Supplied records:
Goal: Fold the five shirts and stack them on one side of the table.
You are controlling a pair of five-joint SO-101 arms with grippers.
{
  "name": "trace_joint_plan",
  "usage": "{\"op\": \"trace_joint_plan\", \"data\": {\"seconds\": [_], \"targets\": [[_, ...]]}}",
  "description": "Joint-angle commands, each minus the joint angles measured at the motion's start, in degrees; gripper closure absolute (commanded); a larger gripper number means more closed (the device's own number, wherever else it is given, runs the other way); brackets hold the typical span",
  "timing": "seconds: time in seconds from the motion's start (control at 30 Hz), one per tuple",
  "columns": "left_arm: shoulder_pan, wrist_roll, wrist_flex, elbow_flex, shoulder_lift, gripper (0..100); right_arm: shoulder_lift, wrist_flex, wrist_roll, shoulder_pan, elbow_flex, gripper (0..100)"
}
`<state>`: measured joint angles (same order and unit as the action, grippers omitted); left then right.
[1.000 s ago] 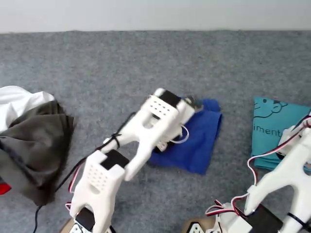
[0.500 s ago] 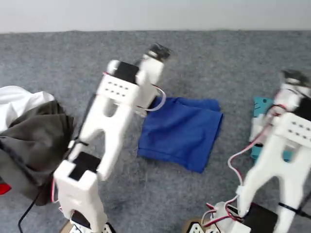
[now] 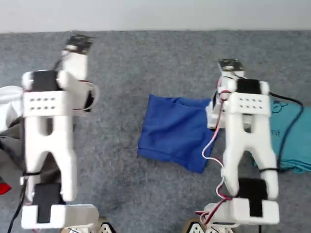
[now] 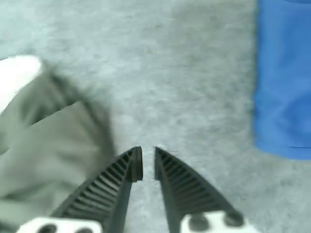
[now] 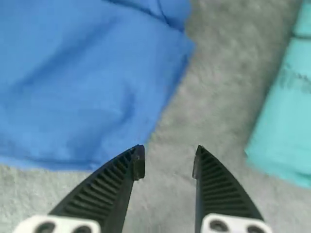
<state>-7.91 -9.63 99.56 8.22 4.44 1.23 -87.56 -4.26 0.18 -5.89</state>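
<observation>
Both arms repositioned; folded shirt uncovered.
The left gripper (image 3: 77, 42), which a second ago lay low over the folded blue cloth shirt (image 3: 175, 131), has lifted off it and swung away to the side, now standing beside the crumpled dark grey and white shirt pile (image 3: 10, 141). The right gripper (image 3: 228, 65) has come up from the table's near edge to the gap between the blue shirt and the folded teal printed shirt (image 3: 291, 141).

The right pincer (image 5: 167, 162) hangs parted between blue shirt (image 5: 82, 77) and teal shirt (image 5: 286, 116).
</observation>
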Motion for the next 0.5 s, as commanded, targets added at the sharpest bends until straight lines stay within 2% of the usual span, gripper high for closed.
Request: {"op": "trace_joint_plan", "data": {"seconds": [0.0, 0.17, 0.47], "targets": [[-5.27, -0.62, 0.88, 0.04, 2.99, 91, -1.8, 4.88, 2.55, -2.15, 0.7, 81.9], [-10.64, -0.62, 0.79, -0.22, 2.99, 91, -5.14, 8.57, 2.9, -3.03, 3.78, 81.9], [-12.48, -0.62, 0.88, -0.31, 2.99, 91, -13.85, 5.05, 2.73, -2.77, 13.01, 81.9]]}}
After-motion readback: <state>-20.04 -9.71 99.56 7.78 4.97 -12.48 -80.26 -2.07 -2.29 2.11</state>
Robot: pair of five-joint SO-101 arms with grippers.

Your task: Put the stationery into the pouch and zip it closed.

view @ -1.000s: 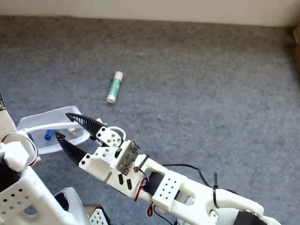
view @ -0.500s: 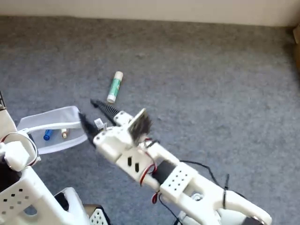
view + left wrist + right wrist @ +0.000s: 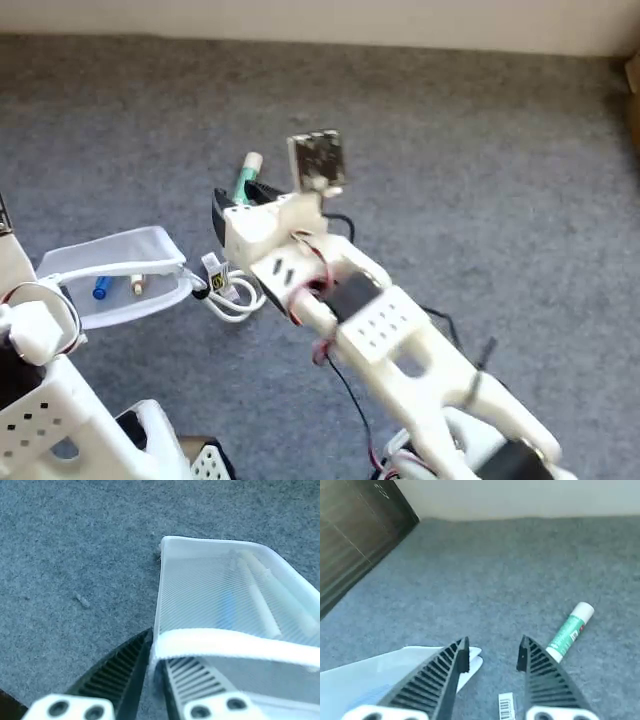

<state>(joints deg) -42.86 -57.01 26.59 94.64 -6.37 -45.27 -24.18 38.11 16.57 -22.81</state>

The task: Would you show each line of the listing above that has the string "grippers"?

Response for this exercise:
You are controlling a pair of five-joint SO-101 arms with grippers.
`<state>`: measured joint angles (same order and unit as the action, grippers omitted); left then right.
Robot: pair of five-joint SO-101 arms with grippers.

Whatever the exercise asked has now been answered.